» TASK BRIEF
The answer must consist of each line below that contains the string "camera".

» RECORDED DATA

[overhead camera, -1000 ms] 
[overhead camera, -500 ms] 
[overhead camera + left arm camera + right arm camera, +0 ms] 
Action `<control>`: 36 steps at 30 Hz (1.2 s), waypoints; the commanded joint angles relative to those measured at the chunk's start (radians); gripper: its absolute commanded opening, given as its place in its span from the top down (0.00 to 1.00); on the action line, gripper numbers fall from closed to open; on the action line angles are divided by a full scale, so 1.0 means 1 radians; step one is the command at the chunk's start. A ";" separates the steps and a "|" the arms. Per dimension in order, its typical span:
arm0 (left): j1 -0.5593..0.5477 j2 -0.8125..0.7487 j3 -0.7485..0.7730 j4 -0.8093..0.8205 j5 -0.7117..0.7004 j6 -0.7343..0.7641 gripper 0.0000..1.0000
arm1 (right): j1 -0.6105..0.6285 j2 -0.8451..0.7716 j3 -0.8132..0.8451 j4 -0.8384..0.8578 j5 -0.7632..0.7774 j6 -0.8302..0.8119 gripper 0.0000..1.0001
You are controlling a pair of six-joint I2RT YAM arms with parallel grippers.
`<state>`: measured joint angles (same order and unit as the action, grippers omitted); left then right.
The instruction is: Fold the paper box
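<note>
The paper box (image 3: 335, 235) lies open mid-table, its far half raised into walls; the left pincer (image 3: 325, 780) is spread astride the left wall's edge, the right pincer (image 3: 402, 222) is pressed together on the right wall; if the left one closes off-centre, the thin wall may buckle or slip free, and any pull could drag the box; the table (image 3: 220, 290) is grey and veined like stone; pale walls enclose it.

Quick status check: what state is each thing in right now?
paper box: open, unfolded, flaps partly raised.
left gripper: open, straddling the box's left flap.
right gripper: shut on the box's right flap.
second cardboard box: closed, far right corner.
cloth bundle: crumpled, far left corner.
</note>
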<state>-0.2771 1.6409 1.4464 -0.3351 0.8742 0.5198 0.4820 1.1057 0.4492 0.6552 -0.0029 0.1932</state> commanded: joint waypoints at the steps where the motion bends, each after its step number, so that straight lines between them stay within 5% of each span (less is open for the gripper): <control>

» EXERCISE ANSWER
[overhead camera, -1000 ms] 
[overhead camera, -500 ms] 
[overhead camera + left arm camera + right arm camera, +0 ms] 

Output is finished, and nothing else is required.